Except as provided in subsection (c) of said section, the acquittee shall be immediately
discharged at the expiration of the maximum term of commitment.
(i) On committing an acquittee to the jurisdiction of the board, the court shall advise
the acquittee of the right to a hearing before the board in accordance with section
17a-583.
(P.A. 85-506, S. 3, 32; P.A. 87-486, S. 2; P.A. 95-257, S. 11, 48, 58; P.A. 06-91, S. 2; P.A. 07-73, S. 2(b); P.A. 11-144, S. 3.)

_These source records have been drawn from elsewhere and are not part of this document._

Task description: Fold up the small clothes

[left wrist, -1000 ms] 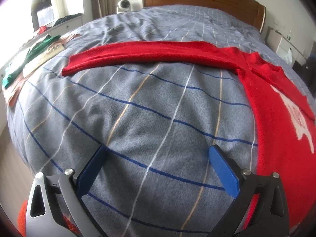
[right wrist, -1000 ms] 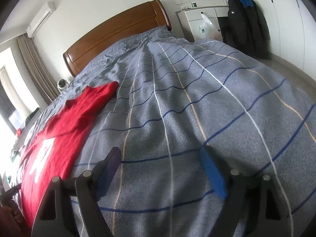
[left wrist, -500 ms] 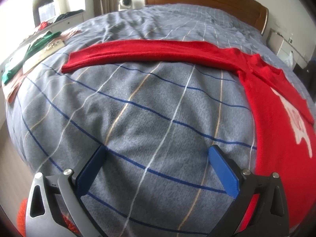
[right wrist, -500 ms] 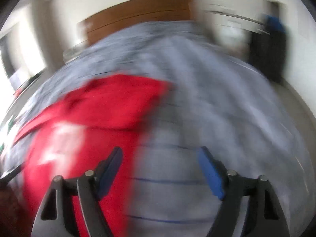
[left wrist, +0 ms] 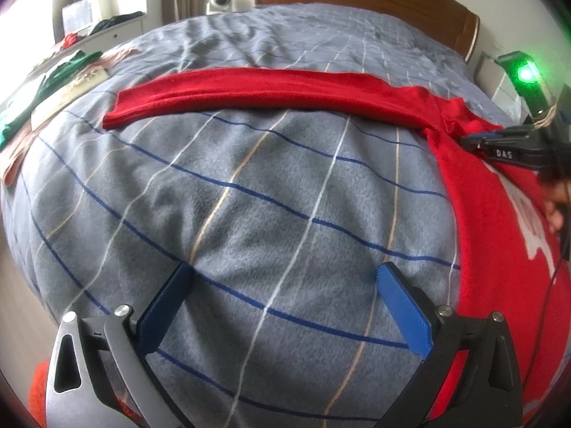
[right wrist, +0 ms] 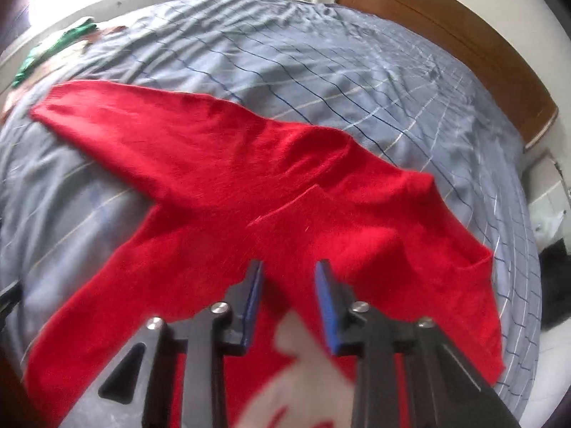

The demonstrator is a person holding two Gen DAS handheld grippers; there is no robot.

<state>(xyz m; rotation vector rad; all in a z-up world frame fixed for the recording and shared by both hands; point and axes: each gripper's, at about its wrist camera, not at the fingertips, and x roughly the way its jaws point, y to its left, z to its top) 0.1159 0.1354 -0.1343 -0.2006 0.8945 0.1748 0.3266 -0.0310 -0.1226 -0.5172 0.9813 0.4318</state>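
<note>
Your right gripper [right wrist: 289,287] is hanging over the red sweater [right wrist: 221,178], its jaws having just been closing, a narrow gap left, nothing pinched. Your left gripper [left wrist: 282,285] is gaping wide over the grey blanket [left wrist: 249,185]. Beyond, the sweater is lying flat.

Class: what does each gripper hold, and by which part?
Left gripper: nothing, open above the bedspread. Right gripper: fingers just closing over the red sweater, upper chest; whether they pinch fabric cannot be told.
</note>
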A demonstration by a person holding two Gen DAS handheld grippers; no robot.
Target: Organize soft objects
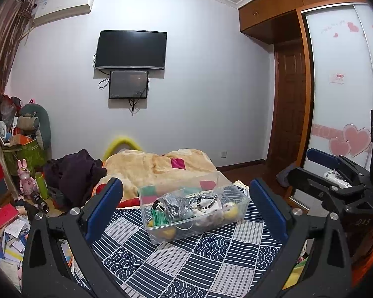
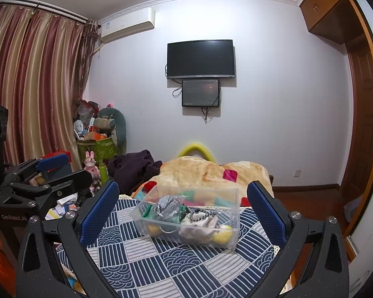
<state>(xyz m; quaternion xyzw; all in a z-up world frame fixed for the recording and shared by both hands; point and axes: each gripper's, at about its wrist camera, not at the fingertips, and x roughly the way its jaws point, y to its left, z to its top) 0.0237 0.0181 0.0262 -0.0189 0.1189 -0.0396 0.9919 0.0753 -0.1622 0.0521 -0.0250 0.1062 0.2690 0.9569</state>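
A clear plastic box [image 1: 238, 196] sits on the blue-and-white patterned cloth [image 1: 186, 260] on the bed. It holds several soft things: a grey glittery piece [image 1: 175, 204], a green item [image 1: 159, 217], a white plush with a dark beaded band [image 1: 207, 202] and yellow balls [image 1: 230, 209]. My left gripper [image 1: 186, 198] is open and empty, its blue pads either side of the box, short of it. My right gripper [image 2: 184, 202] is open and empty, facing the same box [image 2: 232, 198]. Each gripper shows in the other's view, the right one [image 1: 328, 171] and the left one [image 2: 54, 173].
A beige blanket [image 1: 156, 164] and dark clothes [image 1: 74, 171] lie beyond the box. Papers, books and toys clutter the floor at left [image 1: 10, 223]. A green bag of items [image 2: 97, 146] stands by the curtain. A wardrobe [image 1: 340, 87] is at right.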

History: P.A. 87-486 amended Subsec. (a) to permit the court to commit the acquittee to the custody of the commissioner
of mental retardation, amended Subsecs. (b) and (c) to add references to the commissioner of mental retardation, and
amended Subsec. (e) to include the situation where the court finds that the acquittee is a person who should be conditionally
released and to permit the court to commit the acquittee to the jurisdiction of the board for placement with the commissioner
of mental retardation; Sec. 17-257c transferred to Sec. 17a-582 in 1991; P.A. 95-257 replaced Commissioner and Department of Mental Health with Commissioner and Department of Mental Health and Addiction Services and substituted
"psychiatric disabilities" for "mental illness", effective July 1, 1995; P.A. 06-91 amended Subsec. (b) by making a technical
change and extending, from 45 to 60 days, the time period for examining an acquittee committed to the custody of the
Department of Mental Health and Addiction Services following an order of commitment, and amended Subsecs. (c), (d)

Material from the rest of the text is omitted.